> _WORK TO COMPLETE_: From the entries below, return exactly the lines beginning at the one that contains "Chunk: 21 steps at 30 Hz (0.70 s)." and ending at the one that contains "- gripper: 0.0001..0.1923", both of them included, and only those lines.

▶

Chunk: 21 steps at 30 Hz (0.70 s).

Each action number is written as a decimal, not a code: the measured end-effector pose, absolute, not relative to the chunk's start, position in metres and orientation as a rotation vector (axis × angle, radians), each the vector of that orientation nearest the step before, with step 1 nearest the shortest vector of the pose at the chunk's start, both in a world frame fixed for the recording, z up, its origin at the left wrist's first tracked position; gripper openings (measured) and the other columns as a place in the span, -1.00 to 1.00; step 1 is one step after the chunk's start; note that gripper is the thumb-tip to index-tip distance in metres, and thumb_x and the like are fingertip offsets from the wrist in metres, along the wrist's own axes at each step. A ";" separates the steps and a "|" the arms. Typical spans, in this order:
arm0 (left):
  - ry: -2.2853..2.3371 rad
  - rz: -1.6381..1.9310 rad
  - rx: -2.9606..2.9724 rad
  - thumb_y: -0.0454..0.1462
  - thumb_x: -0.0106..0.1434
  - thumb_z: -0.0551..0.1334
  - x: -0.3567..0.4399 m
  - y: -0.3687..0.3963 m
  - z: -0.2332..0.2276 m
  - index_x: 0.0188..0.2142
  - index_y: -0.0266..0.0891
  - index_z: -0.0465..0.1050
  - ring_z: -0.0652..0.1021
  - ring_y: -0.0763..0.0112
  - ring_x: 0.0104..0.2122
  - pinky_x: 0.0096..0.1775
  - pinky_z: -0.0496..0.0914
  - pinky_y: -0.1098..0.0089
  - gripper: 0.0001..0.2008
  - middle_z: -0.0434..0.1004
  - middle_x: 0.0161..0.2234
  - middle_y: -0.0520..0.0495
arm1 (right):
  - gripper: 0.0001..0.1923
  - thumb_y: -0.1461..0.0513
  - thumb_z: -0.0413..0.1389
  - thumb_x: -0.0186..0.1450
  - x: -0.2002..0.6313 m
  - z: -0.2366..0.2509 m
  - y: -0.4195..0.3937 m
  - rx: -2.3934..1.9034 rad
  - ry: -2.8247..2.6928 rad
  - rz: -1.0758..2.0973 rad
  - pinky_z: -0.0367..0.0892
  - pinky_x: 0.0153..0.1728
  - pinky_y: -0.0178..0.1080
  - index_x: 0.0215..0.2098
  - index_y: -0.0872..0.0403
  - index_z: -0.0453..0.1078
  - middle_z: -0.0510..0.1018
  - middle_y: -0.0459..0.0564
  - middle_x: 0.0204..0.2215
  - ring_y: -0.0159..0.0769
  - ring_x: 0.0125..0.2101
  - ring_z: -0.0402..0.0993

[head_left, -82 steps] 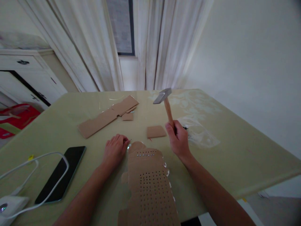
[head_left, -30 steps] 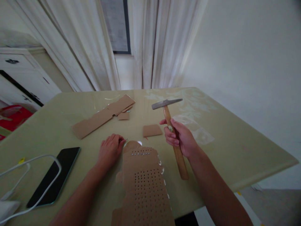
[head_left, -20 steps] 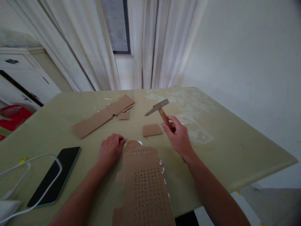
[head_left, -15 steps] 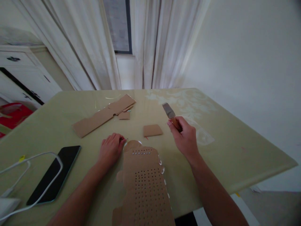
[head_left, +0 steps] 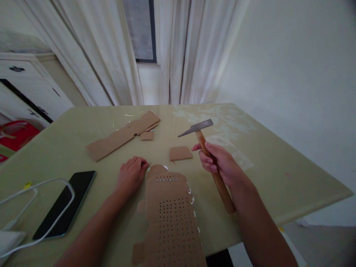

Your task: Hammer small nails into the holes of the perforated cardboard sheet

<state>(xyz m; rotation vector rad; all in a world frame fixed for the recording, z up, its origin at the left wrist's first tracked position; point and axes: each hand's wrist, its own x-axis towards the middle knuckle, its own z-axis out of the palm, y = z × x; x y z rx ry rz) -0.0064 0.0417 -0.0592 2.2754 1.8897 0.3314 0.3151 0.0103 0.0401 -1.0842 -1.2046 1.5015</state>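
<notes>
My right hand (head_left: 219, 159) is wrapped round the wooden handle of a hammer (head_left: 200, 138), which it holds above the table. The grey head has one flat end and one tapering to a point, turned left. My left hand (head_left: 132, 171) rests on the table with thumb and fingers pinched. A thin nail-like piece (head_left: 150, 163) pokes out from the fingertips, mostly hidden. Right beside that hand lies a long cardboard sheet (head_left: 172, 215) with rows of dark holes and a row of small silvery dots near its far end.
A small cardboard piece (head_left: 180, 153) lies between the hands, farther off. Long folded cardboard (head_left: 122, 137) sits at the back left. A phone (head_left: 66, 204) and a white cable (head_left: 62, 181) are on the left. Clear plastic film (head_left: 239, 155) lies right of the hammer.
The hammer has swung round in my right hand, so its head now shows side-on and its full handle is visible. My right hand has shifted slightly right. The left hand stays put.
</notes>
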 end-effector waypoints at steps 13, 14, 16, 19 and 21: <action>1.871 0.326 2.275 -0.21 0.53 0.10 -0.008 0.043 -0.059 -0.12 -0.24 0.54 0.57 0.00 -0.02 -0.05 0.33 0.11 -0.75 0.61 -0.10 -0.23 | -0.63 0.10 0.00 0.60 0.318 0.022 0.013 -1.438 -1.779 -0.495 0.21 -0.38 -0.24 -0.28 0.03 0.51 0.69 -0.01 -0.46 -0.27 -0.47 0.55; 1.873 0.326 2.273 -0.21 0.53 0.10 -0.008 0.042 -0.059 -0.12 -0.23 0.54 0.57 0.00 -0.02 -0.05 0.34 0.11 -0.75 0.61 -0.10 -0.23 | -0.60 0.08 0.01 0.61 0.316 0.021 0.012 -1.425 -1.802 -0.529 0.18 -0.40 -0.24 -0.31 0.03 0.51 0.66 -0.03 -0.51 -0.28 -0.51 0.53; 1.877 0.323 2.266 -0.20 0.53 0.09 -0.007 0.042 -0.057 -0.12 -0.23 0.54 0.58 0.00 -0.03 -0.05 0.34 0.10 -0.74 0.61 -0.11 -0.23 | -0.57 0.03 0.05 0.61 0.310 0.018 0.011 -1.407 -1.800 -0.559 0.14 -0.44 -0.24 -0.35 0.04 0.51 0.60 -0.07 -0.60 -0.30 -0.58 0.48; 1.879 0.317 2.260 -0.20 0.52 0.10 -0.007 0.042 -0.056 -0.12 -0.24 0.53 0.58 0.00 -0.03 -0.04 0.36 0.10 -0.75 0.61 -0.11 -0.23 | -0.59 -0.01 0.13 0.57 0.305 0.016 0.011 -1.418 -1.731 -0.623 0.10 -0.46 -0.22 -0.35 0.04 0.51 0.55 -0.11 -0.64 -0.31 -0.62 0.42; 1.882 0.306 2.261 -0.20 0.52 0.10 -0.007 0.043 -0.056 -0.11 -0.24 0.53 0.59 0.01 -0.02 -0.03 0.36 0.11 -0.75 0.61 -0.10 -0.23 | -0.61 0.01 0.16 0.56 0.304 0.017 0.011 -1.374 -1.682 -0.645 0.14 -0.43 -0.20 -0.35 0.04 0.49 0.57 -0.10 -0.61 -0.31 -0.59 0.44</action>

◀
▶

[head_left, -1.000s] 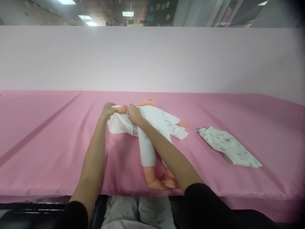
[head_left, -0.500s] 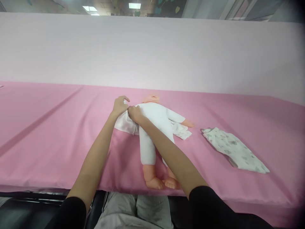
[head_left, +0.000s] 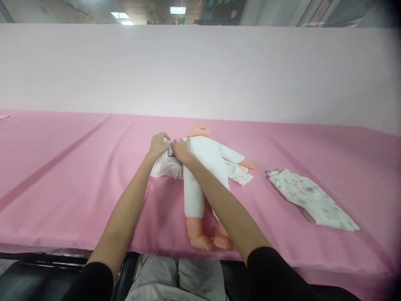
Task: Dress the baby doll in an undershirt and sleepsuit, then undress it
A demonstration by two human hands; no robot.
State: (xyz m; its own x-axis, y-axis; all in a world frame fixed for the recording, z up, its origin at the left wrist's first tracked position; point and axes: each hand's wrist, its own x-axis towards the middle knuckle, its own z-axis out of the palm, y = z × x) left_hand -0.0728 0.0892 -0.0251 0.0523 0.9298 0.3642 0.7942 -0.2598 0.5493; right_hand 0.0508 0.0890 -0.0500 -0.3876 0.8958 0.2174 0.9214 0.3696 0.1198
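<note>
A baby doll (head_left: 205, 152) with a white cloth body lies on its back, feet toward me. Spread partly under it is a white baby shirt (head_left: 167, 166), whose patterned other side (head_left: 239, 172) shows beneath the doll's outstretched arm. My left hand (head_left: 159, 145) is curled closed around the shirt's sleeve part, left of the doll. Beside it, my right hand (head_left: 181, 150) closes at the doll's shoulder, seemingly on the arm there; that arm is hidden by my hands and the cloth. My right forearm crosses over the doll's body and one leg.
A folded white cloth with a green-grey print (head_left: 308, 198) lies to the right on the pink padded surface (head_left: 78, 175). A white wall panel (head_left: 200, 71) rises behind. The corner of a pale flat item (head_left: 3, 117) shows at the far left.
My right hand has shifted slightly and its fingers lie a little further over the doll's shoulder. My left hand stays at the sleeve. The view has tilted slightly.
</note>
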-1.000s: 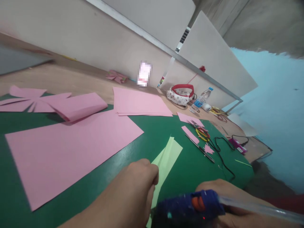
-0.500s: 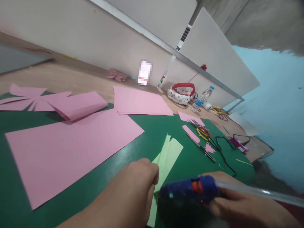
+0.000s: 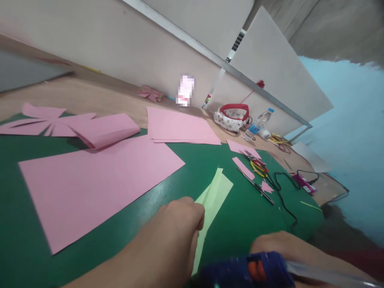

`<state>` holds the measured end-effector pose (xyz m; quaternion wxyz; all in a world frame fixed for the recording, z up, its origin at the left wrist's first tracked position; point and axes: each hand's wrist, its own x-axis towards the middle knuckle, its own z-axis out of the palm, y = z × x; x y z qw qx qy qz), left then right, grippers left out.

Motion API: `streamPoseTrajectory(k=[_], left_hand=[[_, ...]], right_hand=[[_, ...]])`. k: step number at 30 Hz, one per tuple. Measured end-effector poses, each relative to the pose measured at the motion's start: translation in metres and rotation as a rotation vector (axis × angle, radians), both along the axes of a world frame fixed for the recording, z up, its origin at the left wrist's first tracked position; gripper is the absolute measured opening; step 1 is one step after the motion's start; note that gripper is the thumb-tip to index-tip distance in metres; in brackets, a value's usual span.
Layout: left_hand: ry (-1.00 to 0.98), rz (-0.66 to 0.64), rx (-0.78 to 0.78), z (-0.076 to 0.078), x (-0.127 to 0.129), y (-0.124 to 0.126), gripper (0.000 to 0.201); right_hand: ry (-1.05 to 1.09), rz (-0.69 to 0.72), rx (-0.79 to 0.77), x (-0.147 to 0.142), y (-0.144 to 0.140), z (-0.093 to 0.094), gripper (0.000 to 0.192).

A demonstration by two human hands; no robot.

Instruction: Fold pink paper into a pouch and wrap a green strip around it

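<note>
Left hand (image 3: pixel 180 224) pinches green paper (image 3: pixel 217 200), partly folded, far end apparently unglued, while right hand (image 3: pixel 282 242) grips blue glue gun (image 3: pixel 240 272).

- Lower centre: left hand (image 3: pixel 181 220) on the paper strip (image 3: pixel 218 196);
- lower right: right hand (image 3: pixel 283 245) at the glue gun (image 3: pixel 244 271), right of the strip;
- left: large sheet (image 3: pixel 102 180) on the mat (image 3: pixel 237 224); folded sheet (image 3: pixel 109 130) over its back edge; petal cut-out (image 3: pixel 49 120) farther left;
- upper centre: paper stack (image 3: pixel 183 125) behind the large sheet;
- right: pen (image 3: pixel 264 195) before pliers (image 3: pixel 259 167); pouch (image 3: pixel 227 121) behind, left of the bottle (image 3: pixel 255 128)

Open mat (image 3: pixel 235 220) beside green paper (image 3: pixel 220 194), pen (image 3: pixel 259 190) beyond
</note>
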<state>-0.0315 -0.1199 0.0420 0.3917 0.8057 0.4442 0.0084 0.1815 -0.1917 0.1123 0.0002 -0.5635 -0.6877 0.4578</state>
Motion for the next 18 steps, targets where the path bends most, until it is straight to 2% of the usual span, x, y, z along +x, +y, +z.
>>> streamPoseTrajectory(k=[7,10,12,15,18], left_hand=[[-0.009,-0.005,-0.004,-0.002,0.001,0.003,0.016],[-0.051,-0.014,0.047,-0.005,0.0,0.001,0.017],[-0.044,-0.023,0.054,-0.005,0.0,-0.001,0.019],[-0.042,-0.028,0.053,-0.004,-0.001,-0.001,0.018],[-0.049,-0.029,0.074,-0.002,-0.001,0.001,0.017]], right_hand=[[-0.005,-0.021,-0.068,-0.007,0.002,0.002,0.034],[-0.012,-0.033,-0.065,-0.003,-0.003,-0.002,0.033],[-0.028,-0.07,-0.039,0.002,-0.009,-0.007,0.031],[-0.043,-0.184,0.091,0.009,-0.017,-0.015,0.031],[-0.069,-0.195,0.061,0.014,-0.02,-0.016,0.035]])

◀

> _RESULT_:
Chunk: 21 steps at 30 Hz (0.70 s).

Each action number is written as a decimal, not a code: the measured end-effector pose, absolute, not relative to the chunk's start, position in metres and orientation as a rotation vector (axis × angle, radians), each the vector of that orientation nearest the step before, with step 1 nearest the shortest vector of the pose at the chunk's start, both in a world frame fixed for the recording, z up, its origin at the left wrist's first tracked position; gripper openings (measured) and the other columns as a place in the span, -1.00 to 1.00; step 1 is one step after the chunk's start; note that gripper is the thumb-tip to index-tip distance in metres, and thumb_x and the like are fingertip offsets from the wrist in metres, along the wrist's own axes at each step. A ";" separates the steps and a "|" the arms. Typical spans, in this order:
arm0 (left):
  - ry: -2.2853..2.3371 rad
  - rz: -1.6381..1.9310 rad
  - rx: -2.9606..2.9724 rad
  - thumb_y: -0.0454..0.1462
  - thumb_x: -0.0106..0.1434
  - thumb_z: -0.0551..0.1334
  - x: -0.3567..0.4399 m
  - y: -0.3687..0.3963 m
  - z: -0.2332..0.2276 m
  - index_x: 0.0188..0.2142
  - index_y: -0.0266..0.0891
  - index_z: -0.0465..0.1050
  - ring_z: -0.0652..0.1021
  - ring_y: -0.0763..0.0112
  - ring_x: 0.0104..0.2122
  - pinky_x: 0.0096..0.1775
  - pinky_z: -0.0496..0.0914
  - pinky_y: -0.1098..0.0089
  - gripper: 0.0001..0.2008
  - middle_z: -0.0434..0.1004
  - middle_x: 0.0161..0.2234
  - middle_y: -0.0520..0.0495
arm1 (right):
  - gripper: 0.0001..0.1923

The exercise is done, with nothing more to add.